Hoje, meu coração era um bloco de gelo no peito. Eu sorri, ri, deixei que ele segurasse minha mão enquanto caminhávamos pelas ruas desertas de Hogsmeade. Era tudo uma performance. O ato final. Em minha mente, eu repassava a lista de verificação do Projeto Fênix: nova identidade garantida, fundos transferidos, rota de fuga confirmada.
"Viu? Não é melhor assim?", ele murmurou, seu hálito quente contra minha orelha. "Só você e eu. Sem negócios da alcateia, sem distrações."
Um jovem casal, cujos cheiros me diziam que eram lobisomens de uma pequena alcateia afiliada, aproximou-se de nós com cautela. Seus olhos estavam arregalados de admiração.
"Alfa Sampaio? Luna Maya?", o jovem gaguejou. "Sentimos muito por incomodar, mas... poderíamos tirar uma foto? A história de vocês... nos dá tanta esperança. A prova de que a Deusa age de maneiras misteriosas."
Senti o braço de Luan apertar minha cintura, me puxando para um abraço para a foto. Forcei um sorriso enquanto a jovem loba levantava o celular. Mas tudo em que eu conseguia me concentrar era no cheiro. Por baixo do aroma dominante de Luan, de pinho e ar frio da montanha, estava o cheiro enjoativo e doce de Ava. Não tinha saído completamente. Estava nas fibras de seu caro suéter de caxemira, um fantasma de sua traição pressionado contra minha bochecha. Em vez do calor familiar e profundo que sua proximidade deveria ter acendido, uma onda de náusea me percorreu. Era uma perversão de um cio, uma frieza fantasma onde o calor de um Companheiro deveria ter incendiado meu sangue. Senti-me doente.
"Claro", disse Luan, sua voz pública suave como mel. Ele era o Alfa perfeito e benevolente.
Enquanto seguíamos em frente, notei que seus olhos estavam distantes. Ele continuava tocando a têmpora, um sinal de que estava em um Elo Mental. Um Elo Mental é uma conversa telepática privada entre lobisomens. Para um Alfa e sua Luna escolhida, deveria ser uma porta aberta, um espaço de pensamentos compartilhados. Por meses, o dele esteve trancado para mim.
"Está tudo bem?", perguntei, interpretando meu papel.
"Apenas Marc, se reportando", ele enviou de volta através do nosso elo, o pensamento curto e formal. Seu tom era uma violação, usando o canal sagrado destinado à intimidade da alma para entregar um memorando de negócios. "Patrulhas de fronteira. Nada com que você precise se preocupar."
Uma mentira. Eu vi no reflexo de seus óculos de grife. Ele não estava focado em alguma fronteira distante. Ele estava rolando um feed em seu celular. A página do Instagram de Ava Monteiro.
"Preciso usar o banheiro", eu disse, soltando minha mão da dele. "Volto já."
Eu não fui ao banheiro. Entrei em uma loja de souvenirs vazia, peguei meu celular descartável e abri o mesmo aplicativo. Ava estava fazendo uma live. De dentro do parque.
"Vocês não vão acreditar nisso", ela dizia, mostrando com a câmera um luxuoso e vazio lounge VIP. O mesmo em que Luan e eu estivemos uma hora atrás. "Meu Alfa misterioso é simplesmente o melhor. Ele reservou toda a experiência VIP para mim hoje. Ele me mima tanto."
Meus dedos tremeram. Ele estava nos revezando. No mesmo parque, no mesmo dia. A pura arrogância daquilo era assombrosa.
Uma enxurrada de presentes virtuais inundou sua tela. Um nome se destacou, repetidamente. LoboAlfa. Ele estava enviando presentes para ela enquanto estava bem ao meu lado.
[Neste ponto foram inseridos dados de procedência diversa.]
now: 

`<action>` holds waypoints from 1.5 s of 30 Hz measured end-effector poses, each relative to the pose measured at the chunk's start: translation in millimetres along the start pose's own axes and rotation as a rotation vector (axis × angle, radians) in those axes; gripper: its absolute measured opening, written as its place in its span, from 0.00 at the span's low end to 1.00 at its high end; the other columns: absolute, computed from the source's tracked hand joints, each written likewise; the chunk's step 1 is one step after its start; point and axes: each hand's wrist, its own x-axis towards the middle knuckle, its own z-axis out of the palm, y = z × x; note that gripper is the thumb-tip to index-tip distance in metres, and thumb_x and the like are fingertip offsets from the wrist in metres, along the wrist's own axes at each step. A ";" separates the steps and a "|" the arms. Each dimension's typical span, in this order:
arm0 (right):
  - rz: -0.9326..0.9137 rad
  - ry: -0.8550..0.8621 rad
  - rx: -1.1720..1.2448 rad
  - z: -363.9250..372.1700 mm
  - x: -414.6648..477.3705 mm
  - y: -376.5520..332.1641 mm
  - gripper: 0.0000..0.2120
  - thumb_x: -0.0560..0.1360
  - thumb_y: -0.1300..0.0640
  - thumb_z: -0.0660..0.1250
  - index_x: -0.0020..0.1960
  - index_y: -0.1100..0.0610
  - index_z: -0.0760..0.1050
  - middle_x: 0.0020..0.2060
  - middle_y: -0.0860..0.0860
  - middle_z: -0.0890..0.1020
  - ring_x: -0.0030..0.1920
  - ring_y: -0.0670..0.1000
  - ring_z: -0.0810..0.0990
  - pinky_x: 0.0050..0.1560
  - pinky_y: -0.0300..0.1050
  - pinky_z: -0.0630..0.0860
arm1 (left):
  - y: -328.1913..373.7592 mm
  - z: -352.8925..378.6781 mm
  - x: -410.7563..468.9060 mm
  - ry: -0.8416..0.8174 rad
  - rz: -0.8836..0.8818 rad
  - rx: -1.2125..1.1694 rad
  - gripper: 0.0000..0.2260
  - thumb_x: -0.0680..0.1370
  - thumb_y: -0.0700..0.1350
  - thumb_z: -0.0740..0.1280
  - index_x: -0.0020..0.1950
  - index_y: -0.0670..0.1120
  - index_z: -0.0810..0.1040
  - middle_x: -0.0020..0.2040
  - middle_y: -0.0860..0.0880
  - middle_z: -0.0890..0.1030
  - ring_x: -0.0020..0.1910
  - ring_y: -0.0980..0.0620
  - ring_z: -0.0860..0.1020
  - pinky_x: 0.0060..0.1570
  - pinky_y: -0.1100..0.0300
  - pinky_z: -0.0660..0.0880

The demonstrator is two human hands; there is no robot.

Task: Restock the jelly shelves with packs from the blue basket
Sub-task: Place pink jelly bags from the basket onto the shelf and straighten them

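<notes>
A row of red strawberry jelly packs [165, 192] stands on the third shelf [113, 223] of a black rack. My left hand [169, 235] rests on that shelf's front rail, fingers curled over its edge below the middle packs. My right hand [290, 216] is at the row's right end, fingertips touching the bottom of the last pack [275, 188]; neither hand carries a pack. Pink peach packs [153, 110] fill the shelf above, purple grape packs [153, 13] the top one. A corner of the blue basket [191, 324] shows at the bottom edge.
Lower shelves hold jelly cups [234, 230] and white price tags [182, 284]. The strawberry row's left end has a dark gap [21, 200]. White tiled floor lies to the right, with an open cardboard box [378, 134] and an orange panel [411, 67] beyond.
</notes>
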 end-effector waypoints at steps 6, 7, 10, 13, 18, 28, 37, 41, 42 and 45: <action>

Então, o golpe final. Um comentário apareceu no chat ao vivo, da conta verificada de LoboAlfa, para todos os seus milhares de seguidores verem.
"Só a minha rainha merece o melhor."
O celular quase escorregou da minha mão. O mundo se reduziu a essas seis palavras. Não um segredo, não um sussurro. Uma declaração pública. Para ela. *Minha rainha*. As palavras ecoaram na loja silenciosa e vazia, uma sentença de morte para a garota que eu costumava ser. E no fundo de mim, a fúria antiga e fria de uma linhagem muito mais velha e poderosa que a dele começou a se agitar.